Cada una de esas historias deja una pequeña huella. Y, juntas, terminan construyendo un imaginario colectivo sobre cómo se supone que es la vejez. El problema es que ese imaginario ya no siempre coincide con la realidad.
Vivimos más años que ninguna generación anterior. Una persona que hoy cumple 65 años puede tener por delante dos o incluso tres décadas de vida. Muchas siguen trabajando, emprenden nuevos proyectos, cuidan de sus nietos, hacen voluntariado, estudian idiomas, viajan, practican deporte o descubren aficiones que nunca antes habían tenido tiempo de explorar. Sin embargo, buena parte de los relatos que consumimos continúan hablando de la vejez como si fuera el principio del final. Quizá ese sea uno de los grandes retos culturales del siglo XXI.
No solo necesitamos adaptar nuestros sistemas de salud, nuestras ciudades o nuestras políticas públicas a una sociedad cada vez más longeva. También necesitamos actualizar las historias con las que explicamos qué significa vivir más años. Porque las narrativas nunca son inocentes.

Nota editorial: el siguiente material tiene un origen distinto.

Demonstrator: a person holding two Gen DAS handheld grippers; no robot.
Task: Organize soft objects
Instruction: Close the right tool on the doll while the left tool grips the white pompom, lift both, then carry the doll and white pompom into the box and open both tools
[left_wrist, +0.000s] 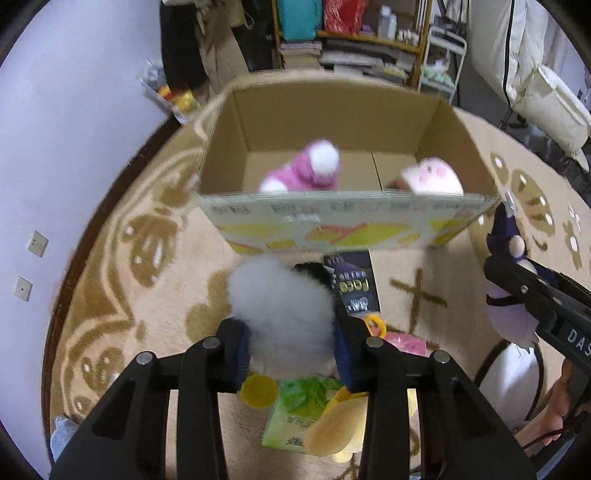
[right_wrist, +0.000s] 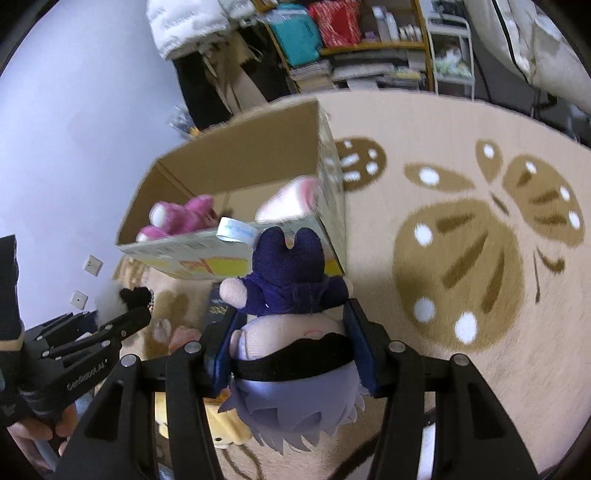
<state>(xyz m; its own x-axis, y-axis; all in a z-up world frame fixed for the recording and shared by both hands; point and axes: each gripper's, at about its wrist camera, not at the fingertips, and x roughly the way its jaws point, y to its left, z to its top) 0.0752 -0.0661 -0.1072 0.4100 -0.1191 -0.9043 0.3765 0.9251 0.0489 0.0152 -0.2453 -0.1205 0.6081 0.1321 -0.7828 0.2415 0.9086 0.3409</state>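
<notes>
Behind the box wall (left_wrist: 347, 218), two plush toys (left_wrist: 303, 173) half hidden.

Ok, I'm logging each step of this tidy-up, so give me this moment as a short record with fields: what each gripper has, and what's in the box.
left gripper: shut on a white fluffy toy
right gripper: shut on a doll with lilac hair and dark blue clothes, held by the head
cardboard box: open, on the carpet
in the box: pink plush toy, pink-and-white plush toy
</notes>
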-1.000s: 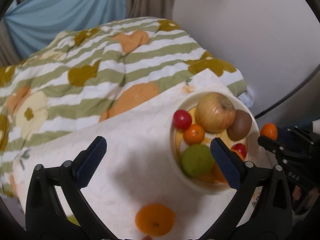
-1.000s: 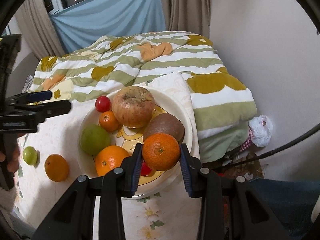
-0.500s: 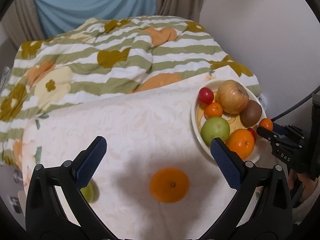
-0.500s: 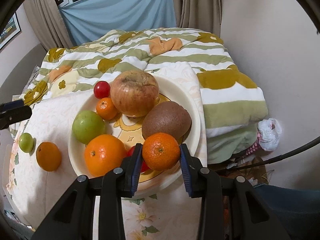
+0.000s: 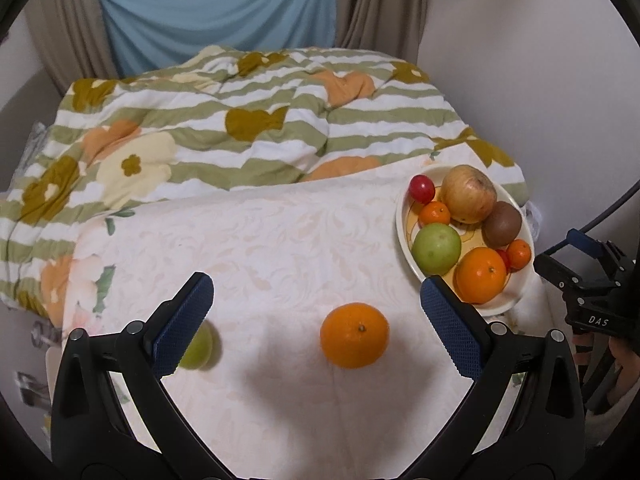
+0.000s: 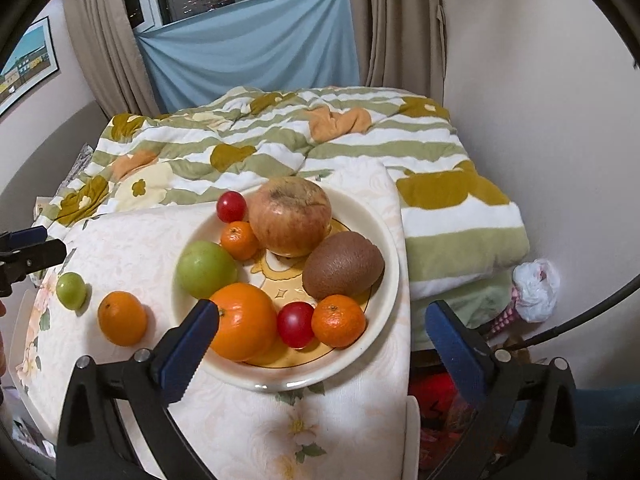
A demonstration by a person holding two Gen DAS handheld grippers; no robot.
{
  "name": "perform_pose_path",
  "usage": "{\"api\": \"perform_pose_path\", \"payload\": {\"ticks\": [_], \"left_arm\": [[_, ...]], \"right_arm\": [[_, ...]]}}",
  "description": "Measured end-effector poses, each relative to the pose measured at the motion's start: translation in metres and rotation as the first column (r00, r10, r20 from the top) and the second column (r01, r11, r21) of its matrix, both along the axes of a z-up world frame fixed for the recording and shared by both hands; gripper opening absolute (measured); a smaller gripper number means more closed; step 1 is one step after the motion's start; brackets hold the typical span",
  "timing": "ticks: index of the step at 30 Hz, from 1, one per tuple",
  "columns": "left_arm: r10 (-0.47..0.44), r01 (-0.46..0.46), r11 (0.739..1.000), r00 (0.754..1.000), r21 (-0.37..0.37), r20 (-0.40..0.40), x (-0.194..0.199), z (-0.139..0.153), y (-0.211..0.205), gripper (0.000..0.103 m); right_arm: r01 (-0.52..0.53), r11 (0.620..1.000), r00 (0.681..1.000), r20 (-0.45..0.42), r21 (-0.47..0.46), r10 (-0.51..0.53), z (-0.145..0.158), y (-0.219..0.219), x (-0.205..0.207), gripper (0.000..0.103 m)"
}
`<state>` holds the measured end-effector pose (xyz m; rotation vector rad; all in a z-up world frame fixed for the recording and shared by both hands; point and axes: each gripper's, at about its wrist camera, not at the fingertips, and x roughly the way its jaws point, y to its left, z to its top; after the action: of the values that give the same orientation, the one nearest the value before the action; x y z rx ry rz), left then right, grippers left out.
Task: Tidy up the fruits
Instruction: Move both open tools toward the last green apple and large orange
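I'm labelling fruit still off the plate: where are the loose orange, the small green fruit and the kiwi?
loose orange [image 5: 354, 335], left wrist view, centre of its top.
small green fruit [image 6: 71, 291], right wrist view, middle.
kiwi [image 6: 343, 265], right wrist view, middle of its skin.

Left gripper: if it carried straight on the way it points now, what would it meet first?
Most likely the loose orange on the white cloth: it lies between the open jaws of the left gripper, nearer the right one. Depth is hard to judge through the fisheye.

Striped quilt, blue cloth, curtains.
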<state>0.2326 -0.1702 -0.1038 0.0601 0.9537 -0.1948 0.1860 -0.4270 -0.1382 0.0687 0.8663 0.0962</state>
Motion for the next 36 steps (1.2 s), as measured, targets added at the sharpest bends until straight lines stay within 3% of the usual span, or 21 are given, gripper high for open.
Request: {"api": "perform_pose_path", "payload": {"ticks": [8, 12, 21, 26, 36], "left_arm": [[0.076, -0.076, 0.997, 0.996, 0.0, 0.053, -0.038, 0.029, 0.026, 0.103], [0.131, -0.131, 0.991, 0.989, -0.001, 0.072, -0.058, 0.04, 0.048, 0.103], [0.21, -0.211, 0.977, 0.976, 0.012, 0.06, -0.078, 0.04, 0.108, 0.103], [0.169, -0.169, 0.985, 0.985, 0.015, 0.029, -0.068, 0.026, 0.133, 0.103], [-0.034, 0.035, 0.999, 0.994, 0.011, -0.102, -0.022, -0.029, 0.155, 0.103]], "right_arm": [[-0.034, 0.998, 0.999, -0.001, -0.057, 0.034, 0.033, 0.013, -0.017, 0.103], [-0.08, 0.996, 0.997, 0.002, -0.027, 0.08, 0.047, 0.023, -0.023, 0.103], [-0.145, 0.989, 0.989, -0.024, -0.034, 0.144, 0.058, 0.077, -0.024, 0.103], [-0.133, 0.99, 0.99, -0.04, -0.036, 0.132, 0.052, 0.114, -0.021, 0.103], [-0.02, 1.0, 0.987, -0.159, 0.007, 0.021, 0.007, 0.161, -0.007, 0.103]]}}
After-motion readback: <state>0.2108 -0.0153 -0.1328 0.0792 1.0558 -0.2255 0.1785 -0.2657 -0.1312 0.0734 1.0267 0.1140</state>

Las historias que escuchamos condicionan las expectativas que construimos sobre nuestro propio futuro. Si durante décadas asociamos envejecer con desaparecer, depender o dejar de aportar, acabamos creyendo que ese será nuestro destino. Si, por el contrario, empezamos a mostrar la longevidad como una etapa compleja, diversa y llena de posibilidades, ampliamos el horizonte de lo que creemos posible para nosotros mismos.
No se trata de pintar una vejez perfecta. Sería un error sustituir un estereotipo negativo por otro excesivamente optimista. Envejecer implica pérdidas, cambios, incertidumbres y también fragilidad. Pero también significa experiencia, criterio, libertad, vínculos, tiempo para elegir y, en muchas ocasiones, una forma distinta y más consciente de estar en el mundo.
La realidad nunca cabe en un único relato. Por eso importa tanto preguntarnos qué historias estamos contando hoy.
Cuando una película convierte a la persona mayor en un personaje secundario cuya única función es hacer de abuelo o de enfermo, está transmitiendo una idea sobre el envejecimiento. Cuando una serie solo muestra la juventud como sinónimo de belleza, éxito o deseo, también lo está haciendo. Y cuando una campaña de publicidad se atreve a presentar a una persona mayor como protagonista de su propia vida, no solo está vendiendo un producto: está ampliando nuestra manera de imaginar el futuro.
Porque las imágenes que vemos cada día acaban convirtiéndose en el álbum mental con el que imaginamos nuestra propia vida. Y esa construcción importa más de lo que creemos.
Algún día todos habitaremos las historias que hoy estamos escribiendo sobre la longevidad.
Quizá la gran revolución de nuestra época consista en dotar de nuevos significados a esos años. En dejar de preguntarnos únicamente cuánto vamos a vivir para empezar a preguntarnos cómo queremos vivir, cómo queremos mirarnos y cómo queremos ser mirados.
Como periodista, llevo años entrevistando a personas que desafían muchos de los prejuicios que aún tenemos sobre la edad. Científicos, artistas, médicos, filósofos, deportistas o ciudadanos anónimos que me han enseñado que no existe una única manera de envejecer. Como investigadora, esa misma pregunta me ha acompañado hasta convertirse en una línea de investigación: comprender cómo los relatos que construimos sobre la longevidad influyen en la forma en que la imaginamos.
Y cuanto más escucho, más convencida estoy de una idea. La longevidad no empieza cuando cumplimos una determinada edad. Empieza mucho antes. Empieza el día en que decidimos cambiar la historia que nos contamos sobre lo que significa hacerse mayor.